O sol espreitava pela minha janela, no seu tímido jeito primaveril, trazendo consigo a boa-disposição que eu precisava para dar início ao meu primeiro dia de trabalho. Depois de passar meses a contactar todos os antigos clientes do meu avô e a procurar apoios para o meu projecto, finalmente conseguira abrir a minha pequena loja de artesanato. Agarrei nas últimas peças que fizera e nos meus utensílios e saí da minha casa, situada numa pacata zona da vila. A calma que agora respirava nestes frescos ares da serra ajudara na minha recuperação. Considerava-me agora curado, e pronto para agarrar novos desafios.
Apesar de ainda ser cedo já se viam alguns locais a deslocar-se para os seus empregos. Também alguns turistas, que se aventuravam sozinhos pela vila, à descoberta dos seus muitos segredos... Instalei-me na minha loja, pronto para uma angustiante espera pela clientela que olhava desconfiada para a novidade.

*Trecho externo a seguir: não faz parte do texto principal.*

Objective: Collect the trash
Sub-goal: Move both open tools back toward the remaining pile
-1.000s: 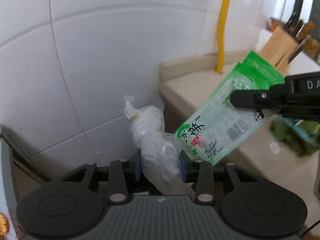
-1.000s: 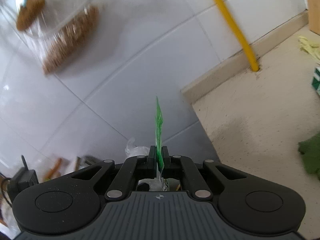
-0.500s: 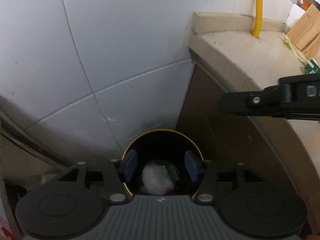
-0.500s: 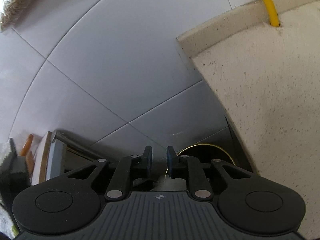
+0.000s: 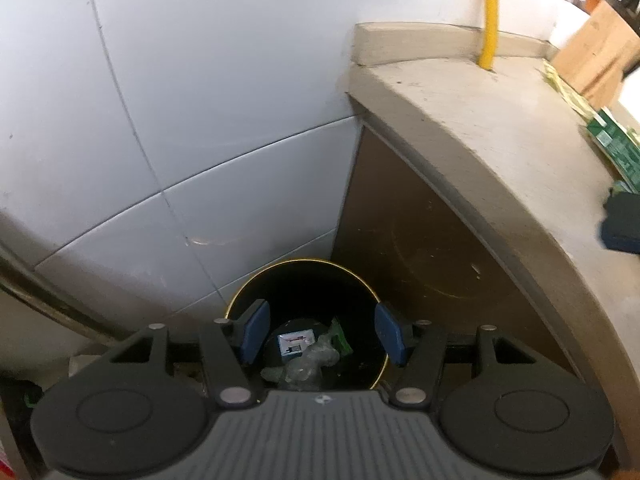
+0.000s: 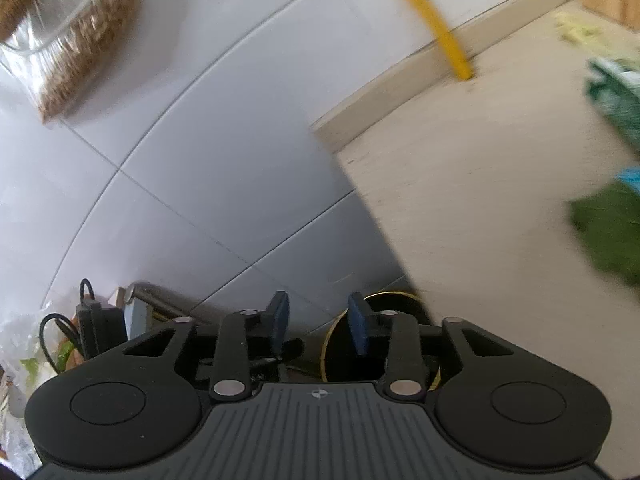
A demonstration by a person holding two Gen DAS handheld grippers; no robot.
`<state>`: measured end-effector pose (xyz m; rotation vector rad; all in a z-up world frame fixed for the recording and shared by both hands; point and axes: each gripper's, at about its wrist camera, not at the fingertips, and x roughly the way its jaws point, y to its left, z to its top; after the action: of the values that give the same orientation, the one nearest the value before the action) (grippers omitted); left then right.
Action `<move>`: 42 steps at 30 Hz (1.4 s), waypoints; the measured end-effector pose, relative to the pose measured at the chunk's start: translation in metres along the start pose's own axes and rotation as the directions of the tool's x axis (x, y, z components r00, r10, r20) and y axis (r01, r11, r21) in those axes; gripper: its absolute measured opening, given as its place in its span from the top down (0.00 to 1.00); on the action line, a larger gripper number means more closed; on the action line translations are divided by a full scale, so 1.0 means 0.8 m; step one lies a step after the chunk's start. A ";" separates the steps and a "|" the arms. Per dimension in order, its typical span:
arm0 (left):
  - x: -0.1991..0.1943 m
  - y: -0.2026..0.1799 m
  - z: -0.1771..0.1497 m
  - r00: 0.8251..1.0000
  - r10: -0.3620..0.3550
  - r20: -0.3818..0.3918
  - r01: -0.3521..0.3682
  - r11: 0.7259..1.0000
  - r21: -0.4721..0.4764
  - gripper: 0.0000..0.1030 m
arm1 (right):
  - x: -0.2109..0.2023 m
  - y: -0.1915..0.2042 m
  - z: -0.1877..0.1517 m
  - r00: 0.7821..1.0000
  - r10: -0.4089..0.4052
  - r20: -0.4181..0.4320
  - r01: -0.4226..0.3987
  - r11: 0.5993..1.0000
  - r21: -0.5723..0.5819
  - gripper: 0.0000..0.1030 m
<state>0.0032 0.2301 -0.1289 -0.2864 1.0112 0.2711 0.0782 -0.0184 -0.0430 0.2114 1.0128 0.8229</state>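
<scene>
Trash sits in the bin (image 5: 304, 320): we see a crumpled clear wrap (image 5: 308, 364), a green wrapper (image 5: 340, 338) and a white label, its print too small to read. Our left gripper (image 5: 320, 334) and right gripper (image 6: 320, 322) have just been opening, nothing between the jaws. Green packets (image 5: 616, 148) wait on the counter (image 5: 500, 128), far right.

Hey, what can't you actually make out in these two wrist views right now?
- Bin bottom, left view: dark, and the left gripper covers its near side.
- Bin contents, right view: hidden behind the right gripper.
- Green packets, right view: blurred and cut by the edge.
- Clutter at lower left, right view: too small.
</scene>
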 end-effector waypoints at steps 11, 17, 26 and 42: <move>-0.081 -0.101 0.015 0.977 -0.154 0.146 0.125 0.974 0.190 0.37 | -0.095 -0.052 -0.023 0.971 -0.160 0.181 0.149 0.986 0.069 0.35; -0.107 -0.159 0.024 0.953 -0.258 0.157 0.214 0.945 0.248 0.34 | -0.139 -0.081 -0.041 0.919 -0.285 0.274 0.254 0.957 0.142 0.21; -0.114 -0.257 -0.008 0.928 -0.359 0.096 0.301 0.878 0.372 0.27 | -0.181 -0.118 -0.081 0.850 -0.430 0.303 0.369 0.898 0.240 0.11; -0.125 -0.291 -0.020 0.898 -0.434 0.067 0.381 0.846 0.372 0.09 | -0.220 -0.134 -0.113 0.821 -0.415 0.392 0.324 0.904 0.278 0.00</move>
<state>0.0224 -0.0009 -0.0253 -0.1469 0.8069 -0.2767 0.0125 -0.2329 -0.0294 0.3437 0.6665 0.2864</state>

Os sinos tocavam anunciado a missa das 12 e quem passava procurava a sombra, evitando o contacto com sol que agora brilhava intensamente no centro do céu. Estava entretido a escrevinhar umas coisas quando ouvi um estrondo. Quando me voltei, avistei uma estranha rapariga que tinha desmaiado, derrubando um pequeno expositor. Apressei-me em socorrê-la, mas ela rapidamente recuperou os sentidos. Ao ver-me recuou um pouco, ainda receosa, sem saber o que tinha acontecido. Quando se apercebeu que tinha derrubado um expositor ficou muito envergonhada e começou a arrumar as coisas. Pediu desculpa e saiu da loja a correr.

Acontecera tudo muito rápido, mas aquela desajeitada figura ficara gravada na minha mente e parecia ter agora um lugar cativo nos meus pensamentos. Fiquei fascinado com os seus longos cabelos ondulados, bem escuros, mas que ao sol ganhavam suaves madeixas cor de sangue. Aqueles negros olhos reluzentes transmitiam uma fria tristeza que a marcava como uma cicatriz e uma desconcertante onda de mistério. O que achei mais estranho foi o facto de ela andar de vestido com aquelas pesadas botas do exercito. A sua pele era suave como a de uma criança e tinha a aparência frágil de uma boneca mas o seu olhar era selvagem e os seus jeitos nervosos. Creio que nunca tinha visto ninguém assim, era impossível ficar indiferente à sua presença.